Machine Learning can be understood as subset of AI.
Software developed with classical programming differs from machine learning.
In classical programming you define and codify the rules which are used to convert input data into output data. The performance is static in that way. Logic you do not implement, will not be applied. If you use machine learning then you don't not know the rules. Instead you define the input data which result in specific output data. The model is then trained to learn the rules themselves.
It means that an algorithm can learn in a way, that an algorithm can improve performance based on data without direct programming. The output is defined by the input data, not by any predefined rules. I that way it differs from normal algorithms which have a static performance, because it gets better with more data.
Deep Learning is a special subset, mainly based on neuronal networks which will be explained later.
For simplification I will focus on table-based (tabular) data. Each column is a variable, called feature, dimension or attribute. Each row is an observation. Each column is known as vector and multiple vectors are called matrices.
The most data we get is dirty and lead to poor results if used in original state. Cleaning up the data and prepare for usage will drastically improve results.
1.1.1 Feature Selection
Identify the variables which are essential for your calculation. Delete not important or redundant columns.
1.1.2 Row compression
Aggregate/Merge rows (e.g. several rows might be identical, they might only differ in different types of subtypes, which can be reduced to just one line if the difference between the subcategories does not matter.)
1.1.3 One-hot encoding
Replace text values by values, in a perfect case true/false (1/0) values. e.g. make 2 columns from "fast luxury car" (fast-> 0/1, luxury->0/1)
1.1.4 Binning
Put concrete values into buckets/bins, e.g. Prizes higher than 100k could be treated as expensive = true instead of the concrete value.
1.1.5 Normalization and Standardization
It can be usefull to rescale and normalize the variables.
1.1.6 Handling missing data (incomplete rows)

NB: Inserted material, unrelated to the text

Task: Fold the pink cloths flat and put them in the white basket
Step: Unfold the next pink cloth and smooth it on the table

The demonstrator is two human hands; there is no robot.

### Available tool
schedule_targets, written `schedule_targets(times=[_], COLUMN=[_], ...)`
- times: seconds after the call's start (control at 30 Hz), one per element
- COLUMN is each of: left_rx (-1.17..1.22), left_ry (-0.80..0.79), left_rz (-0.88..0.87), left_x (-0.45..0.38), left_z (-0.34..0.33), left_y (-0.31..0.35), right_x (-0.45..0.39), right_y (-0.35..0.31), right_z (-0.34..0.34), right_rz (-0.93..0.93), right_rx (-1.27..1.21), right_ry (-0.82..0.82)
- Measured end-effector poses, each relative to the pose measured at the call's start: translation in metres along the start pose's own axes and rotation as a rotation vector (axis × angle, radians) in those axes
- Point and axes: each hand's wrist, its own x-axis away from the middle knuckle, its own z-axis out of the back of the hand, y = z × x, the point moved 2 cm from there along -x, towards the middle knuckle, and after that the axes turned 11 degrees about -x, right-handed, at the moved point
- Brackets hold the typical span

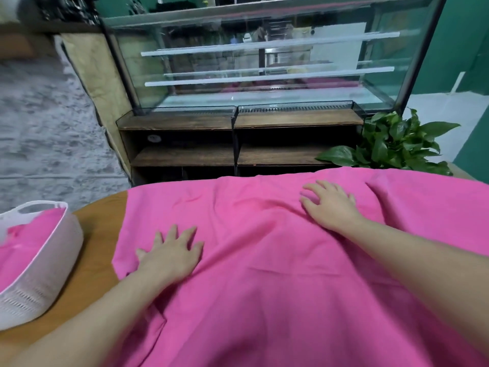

If rows are lacking data you have the choice:
- Delete all uncomplete rows
- replace missing values by the median value
- replace the missing value by the most common variable value
In machine learning you will split input data in training and test data. The algorithm is trained by the training and the quality will be verified by the test data. Normally we use a ration of 70/30 or 80/20 (training/test). Before you split your data, it is important to randomize the row order.
Machine Learning offers a huge amount of algorithms. I will show the most important algorithms here.
Supervised Learning analyses combinations of known inputs and outputs to predict future outcomes based on new input data. That means you know that specific inputs (independent variables) lead to specific results (dependent variables). With Supervised Learning each item must have labeled inputs and outputs.
2.1.1 Linear Regression
Linear regression tries to predict the concrete outcoume of input variable, using a regression line (hyperplane). For example you might have the wheather data of the last 30 years, then you might be able to predict the whether of next year. The error is the distance between the hyperplane and the observed value.
y = (b x) + a
- y := dependent variable / outcome
- x := independent variable / input
- b := steepness
- a := y-intercept
Multiple Linear regression
y = (b1 x1) + (b2 x2) + ... + a
2.1.2 Logistic Regression
If we want to predict categorical outcomes instead of continous values (e.g. will the customer buy a product) logistic regression can be more effective. It works well with 50-100 data points, but not with large datasets.
2.1.3 k-nearest neighbors
k-NN classifies new data points based on their nearby data points, not recommended for large datasets or high number of features.
2.1.4 Decision Tree Learning and random forest
Decision Trees are a non-parametric supervised learning method used for both classification and regression tasks. The idea is to create a model that predicts a result based on several input variables. Nodes correspond input variables and edges lead to possible results of each variable. A leaf represents a probability that all results of the path from root to the leave is true. Decision trees are a type of supervised learning algorithms which can be used to predict outcomes.
One algorithm is C4.5. It selects as nodes the variables which most effectively split its set of samples into subsets. This is done by using as splitting criterion the normalized information gain (which is difference in entropy). The expected information gain is the change in information entropy H from a prior state to a state that takes some information as given. It is used recursively from the root to the leafs.
Entropy = - p(a)*log(p(a)) - p(b)*log(p(b))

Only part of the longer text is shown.